In Equation (4), the variable ${\chi }_{i,j}$ denotes the value of the $j^{th}$ parameter in the $i^{th}$ candidate solution. $N$ refers to the overall amount of individuals in the population. $m$ is the no. of problem variables, representing a number of parameters or features to be enhanced. $l_j$ and $u_j$ variables are the lower as well as upper boundaries of the $j^{th}$ variables, correspondingly, and such boundaries are substantial to control the range of solution space.

The POA stimulates the behaviours and tactics that pelicans use while hunting and attacking the target to update possible solutions. Initially, the tactics through which pelican members approach once they spot prey are simulated as follows.

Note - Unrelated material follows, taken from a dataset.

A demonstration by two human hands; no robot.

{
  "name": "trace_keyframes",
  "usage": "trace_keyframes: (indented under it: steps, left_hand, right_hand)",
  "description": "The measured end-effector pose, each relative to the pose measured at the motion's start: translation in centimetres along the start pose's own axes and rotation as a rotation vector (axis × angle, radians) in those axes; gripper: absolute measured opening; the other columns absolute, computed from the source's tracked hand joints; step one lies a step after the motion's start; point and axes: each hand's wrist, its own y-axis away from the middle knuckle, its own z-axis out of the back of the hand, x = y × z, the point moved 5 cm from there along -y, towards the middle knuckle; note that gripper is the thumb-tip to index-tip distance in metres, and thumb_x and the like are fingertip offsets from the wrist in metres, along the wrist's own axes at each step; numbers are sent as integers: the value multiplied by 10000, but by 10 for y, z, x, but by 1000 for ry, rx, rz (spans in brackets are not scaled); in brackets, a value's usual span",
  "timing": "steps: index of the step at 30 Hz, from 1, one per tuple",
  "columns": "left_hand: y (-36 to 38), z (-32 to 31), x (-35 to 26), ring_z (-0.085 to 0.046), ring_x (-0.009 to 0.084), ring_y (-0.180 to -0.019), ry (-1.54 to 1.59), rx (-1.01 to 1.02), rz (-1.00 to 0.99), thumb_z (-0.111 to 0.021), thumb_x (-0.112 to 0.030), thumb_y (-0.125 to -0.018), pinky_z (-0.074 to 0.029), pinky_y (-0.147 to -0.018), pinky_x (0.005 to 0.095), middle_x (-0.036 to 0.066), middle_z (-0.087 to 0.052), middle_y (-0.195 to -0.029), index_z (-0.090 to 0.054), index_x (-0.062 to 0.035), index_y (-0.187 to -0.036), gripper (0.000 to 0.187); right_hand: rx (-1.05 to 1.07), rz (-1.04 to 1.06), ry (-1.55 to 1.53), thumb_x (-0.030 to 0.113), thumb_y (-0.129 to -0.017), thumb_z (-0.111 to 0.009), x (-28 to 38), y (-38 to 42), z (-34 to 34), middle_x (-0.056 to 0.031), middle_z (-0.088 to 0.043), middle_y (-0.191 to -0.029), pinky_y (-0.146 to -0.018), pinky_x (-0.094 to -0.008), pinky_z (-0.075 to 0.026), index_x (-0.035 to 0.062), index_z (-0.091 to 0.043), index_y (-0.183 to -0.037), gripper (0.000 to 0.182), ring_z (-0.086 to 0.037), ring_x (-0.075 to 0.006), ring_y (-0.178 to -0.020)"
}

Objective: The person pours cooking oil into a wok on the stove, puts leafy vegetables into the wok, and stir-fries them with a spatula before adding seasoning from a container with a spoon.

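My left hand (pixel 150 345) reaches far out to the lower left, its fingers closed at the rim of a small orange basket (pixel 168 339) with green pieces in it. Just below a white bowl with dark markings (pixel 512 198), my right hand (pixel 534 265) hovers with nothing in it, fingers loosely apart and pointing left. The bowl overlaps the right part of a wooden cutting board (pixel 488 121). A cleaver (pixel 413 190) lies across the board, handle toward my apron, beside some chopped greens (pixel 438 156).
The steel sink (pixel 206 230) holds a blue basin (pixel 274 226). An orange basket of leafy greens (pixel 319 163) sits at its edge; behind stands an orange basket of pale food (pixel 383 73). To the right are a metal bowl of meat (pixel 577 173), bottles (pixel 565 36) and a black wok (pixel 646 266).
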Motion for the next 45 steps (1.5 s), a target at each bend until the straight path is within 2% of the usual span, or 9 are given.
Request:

$$x_{i,j}^{P_1}=\left\{\begin{array}{l}{x}_{i,j+rand\cdot (p_j-I\cdot x_{i,j})}, if F_p<F_i\\ x_{i,j+rand\cdot \left(x_{i,j}-p_j\right)}, \mathrm{e}\mathrm{l}\mathrm{s}\mathrm{e}\end{array}\right.$$

(5)

Based on Equation (6), we can observe the significance of parameter $x_i^{P_1}$, representing the updated position of the pelican in the j^th dimension owing to this stage 1 that can be $i^{th}$ pelicans. $I$ is a random integer that ranges within [0, 1]. Moreover, the parameter $p_j$ is used to represent the location of prey in the $j^{th}$ parameter, and $F_p$ shows the value of the objective function. By integrating Equation (6), we are capable of simulating and modelling these processes effectively.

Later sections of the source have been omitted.